### Work instructions
Using the listing below, show all lines that hold the word "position".

### Provided material
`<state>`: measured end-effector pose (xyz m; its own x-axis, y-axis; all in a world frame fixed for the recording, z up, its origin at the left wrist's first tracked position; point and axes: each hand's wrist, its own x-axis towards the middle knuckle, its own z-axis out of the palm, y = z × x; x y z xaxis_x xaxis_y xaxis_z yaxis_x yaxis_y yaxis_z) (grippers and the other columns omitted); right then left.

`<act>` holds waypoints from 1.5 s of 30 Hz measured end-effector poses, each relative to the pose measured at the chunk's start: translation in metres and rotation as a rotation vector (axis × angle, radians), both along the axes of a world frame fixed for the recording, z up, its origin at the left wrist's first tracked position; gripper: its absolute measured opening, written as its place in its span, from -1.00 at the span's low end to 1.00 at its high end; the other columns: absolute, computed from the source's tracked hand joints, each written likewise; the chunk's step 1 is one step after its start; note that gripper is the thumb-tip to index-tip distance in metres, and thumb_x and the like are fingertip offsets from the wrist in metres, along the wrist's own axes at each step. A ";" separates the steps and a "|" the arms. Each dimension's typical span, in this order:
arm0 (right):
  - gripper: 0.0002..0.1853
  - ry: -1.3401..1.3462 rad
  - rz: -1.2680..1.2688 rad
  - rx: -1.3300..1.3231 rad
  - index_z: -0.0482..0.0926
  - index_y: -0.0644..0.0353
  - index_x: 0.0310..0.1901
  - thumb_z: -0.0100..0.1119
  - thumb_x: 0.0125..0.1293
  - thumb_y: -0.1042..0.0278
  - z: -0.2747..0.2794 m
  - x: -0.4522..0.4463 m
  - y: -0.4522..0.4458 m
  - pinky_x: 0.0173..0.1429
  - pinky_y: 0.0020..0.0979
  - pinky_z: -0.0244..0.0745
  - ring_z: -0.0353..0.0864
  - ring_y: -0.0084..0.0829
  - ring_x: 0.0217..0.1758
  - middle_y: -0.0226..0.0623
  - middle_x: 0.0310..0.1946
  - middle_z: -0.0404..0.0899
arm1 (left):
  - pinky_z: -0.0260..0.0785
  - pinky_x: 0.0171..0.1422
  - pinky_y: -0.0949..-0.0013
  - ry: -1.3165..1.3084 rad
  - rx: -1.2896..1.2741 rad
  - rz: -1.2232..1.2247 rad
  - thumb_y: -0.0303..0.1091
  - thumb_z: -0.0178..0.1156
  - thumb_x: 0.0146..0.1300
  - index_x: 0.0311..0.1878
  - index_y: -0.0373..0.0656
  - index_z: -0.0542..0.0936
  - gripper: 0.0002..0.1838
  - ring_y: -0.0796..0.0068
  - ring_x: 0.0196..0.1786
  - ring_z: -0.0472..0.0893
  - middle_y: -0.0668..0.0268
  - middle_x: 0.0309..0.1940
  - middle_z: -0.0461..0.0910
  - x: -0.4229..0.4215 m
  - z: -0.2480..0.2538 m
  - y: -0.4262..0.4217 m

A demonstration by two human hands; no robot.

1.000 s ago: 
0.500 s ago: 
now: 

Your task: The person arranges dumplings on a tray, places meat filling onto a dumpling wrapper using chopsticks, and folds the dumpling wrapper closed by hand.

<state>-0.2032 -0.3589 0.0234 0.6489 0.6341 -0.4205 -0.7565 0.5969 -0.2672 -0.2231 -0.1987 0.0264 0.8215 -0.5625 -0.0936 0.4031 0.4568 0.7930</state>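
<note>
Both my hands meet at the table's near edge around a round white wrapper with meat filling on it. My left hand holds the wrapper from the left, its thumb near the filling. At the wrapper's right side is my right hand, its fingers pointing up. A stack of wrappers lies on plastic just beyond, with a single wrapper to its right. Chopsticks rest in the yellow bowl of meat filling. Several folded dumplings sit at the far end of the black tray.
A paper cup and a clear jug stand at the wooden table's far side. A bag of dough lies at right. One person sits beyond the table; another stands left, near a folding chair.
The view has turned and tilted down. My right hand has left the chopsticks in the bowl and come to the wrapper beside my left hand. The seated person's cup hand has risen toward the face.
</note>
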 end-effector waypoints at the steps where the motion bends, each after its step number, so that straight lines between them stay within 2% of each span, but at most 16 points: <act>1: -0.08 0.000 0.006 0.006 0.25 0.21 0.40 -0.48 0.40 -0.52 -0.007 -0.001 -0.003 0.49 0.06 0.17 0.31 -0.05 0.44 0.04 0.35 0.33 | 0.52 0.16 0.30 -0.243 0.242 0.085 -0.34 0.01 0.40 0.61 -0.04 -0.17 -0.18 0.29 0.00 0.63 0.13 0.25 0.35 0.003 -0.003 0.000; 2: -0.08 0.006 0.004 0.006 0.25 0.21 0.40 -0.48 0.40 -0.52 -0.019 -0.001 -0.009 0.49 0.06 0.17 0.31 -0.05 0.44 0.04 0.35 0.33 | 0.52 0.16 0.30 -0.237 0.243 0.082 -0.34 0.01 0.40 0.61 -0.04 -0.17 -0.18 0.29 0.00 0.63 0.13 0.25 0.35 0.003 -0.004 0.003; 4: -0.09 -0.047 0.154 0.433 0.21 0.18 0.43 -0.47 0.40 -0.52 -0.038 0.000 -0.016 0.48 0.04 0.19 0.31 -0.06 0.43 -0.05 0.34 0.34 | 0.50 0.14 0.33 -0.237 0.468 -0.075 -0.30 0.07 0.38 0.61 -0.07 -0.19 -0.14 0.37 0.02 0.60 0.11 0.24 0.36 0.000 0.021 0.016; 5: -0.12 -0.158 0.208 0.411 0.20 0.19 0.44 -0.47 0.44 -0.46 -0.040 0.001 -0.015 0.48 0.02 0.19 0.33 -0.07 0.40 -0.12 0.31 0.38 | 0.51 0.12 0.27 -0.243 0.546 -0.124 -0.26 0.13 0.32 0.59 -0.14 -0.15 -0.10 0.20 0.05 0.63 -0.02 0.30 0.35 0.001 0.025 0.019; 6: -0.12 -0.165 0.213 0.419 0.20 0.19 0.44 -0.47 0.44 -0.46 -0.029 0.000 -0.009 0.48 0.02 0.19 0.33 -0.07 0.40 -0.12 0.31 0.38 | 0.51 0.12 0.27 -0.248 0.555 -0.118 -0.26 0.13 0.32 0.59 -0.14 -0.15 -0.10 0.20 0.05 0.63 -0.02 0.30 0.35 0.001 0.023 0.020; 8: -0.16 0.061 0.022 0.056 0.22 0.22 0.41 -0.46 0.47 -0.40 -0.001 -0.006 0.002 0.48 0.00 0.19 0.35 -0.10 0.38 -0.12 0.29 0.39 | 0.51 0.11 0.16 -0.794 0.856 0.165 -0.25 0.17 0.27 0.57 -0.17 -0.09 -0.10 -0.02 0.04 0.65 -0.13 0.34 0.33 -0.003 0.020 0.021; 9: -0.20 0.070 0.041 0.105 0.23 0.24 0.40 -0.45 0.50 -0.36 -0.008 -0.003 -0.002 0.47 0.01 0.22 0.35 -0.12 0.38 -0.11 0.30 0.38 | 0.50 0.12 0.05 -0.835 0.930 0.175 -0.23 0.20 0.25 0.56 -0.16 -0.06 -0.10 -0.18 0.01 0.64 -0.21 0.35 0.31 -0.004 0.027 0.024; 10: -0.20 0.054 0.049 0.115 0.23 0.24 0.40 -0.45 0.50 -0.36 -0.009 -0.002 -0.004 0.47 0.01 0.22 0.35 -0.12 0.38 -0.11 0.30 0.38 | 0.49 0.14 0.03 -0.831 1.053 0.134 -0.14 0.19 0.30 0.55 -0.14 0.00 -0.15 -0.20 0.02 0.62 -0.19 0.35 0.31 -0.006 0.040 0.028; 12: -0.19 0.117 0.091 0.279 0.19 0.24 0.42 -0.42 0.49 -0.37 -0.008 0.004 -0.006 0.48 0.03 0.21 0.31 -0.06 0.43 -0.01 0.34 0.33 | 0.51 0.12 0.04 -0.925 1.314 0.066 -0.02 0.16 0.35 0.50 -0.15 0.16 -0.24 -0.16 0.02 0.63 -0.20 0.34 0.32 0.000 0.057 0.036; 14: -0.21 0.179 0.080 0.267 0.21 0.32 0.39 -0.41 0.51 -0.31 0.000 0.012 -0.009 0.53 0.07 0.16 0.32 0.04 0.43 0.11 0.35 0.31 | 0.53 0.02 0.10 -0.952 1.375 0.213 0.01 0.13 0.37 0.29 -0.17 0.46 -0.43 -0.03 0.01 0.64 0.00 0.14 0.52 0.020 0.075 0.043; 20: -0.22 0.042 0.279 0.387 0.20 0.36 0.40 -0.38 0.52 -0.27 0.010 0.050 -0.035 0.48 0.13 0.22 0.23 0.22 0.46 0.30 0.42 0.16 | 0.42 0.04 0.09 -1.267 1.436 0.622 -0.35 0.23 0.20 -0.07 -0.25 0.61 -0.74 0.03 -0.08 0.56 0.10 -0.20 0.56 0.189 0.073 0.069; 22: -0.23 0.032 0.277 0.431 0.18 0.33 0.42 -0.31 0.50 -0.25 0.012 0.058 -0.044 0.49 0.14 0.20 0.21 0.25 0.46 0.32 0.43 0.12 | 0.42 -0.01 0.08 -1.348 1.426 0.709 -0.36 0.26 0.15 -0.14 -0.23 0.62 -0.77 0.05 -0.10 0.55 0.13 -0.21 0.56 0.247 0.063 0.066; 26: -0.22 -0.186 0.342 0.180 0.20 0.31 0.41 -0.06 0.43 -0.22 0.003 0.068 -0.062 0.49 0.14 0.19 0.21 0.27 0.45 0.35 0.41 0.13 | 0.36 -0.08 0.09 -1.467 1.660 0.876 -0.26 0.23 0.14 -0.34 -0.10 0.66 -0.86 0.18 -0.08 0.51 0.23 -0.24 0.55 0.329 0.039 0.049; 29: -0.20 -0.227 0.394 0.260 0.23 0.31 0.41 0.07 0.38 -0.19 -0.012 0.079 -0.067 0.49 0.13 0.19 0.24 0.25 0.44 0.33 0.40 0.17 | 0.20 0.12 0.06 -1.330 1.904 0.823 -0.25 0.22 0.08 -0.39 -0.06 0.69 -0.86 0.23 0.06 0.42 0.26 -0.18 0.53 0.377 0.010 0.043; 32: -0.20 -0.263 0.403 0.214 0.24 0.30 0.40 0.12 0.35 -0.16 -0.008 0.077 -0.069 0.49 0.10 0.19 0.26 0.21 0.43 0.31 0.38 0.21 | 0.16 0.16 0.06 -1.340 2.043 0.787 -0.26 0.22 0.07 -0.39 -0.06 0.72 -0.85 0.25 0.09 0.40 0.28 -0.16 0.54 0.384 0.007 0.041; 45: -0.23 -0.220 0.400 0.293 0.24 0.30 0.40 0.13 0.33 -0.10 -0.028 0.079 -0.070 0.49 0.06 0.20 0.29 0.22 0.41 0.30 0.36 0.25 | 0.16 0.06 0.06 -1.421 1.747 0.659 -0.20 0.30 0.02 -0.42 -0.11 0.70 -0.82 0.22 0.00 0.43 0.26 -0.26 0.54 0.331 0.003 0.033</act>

### Solution to this problem
`<state>`: measured end-effector pose (xyz m; its own x-axis, y-axis; all in a world frame fixed for the recording, z up, its origin at the left wrist's first tracked position; point and axes: each hand's wrist, its own x-axis towards the middle knuckle, its own z-axis out of the palm, y = z × x; x y z xaxis_x xaxis_y xaxis_z yaxis_x yaxis_y yaxis_z) (grippers and the other columns omitted); right then left.
`<act>` holds waypoints from 1.5 s of 30 Hz measured end-effector poses, each relative to the pose measured at the chunk's start: translation in metres and rotation as a rotation vector (axis × angle, radians), both along the axes of a world frame fixed for the recording, z up, its origin at the left wrist's first tracked position; gripper: its absolute measured opening, written as its place in its span, from -1.00 at the span's low end to 1.00 at its high end; the other columns: absolute, computed from the source's tracked hand joints, each written likewise; the chunk's step 1 is one step after its start; note that gripper is the thumb-tip to index-tip distance in metres, and thumb_x and the like are fingertip offsets from the wrist in metres, along the wrist's own axes at each step. A ";" separates the steps and a "|" the arms. Each dimension's typical span, in this order:

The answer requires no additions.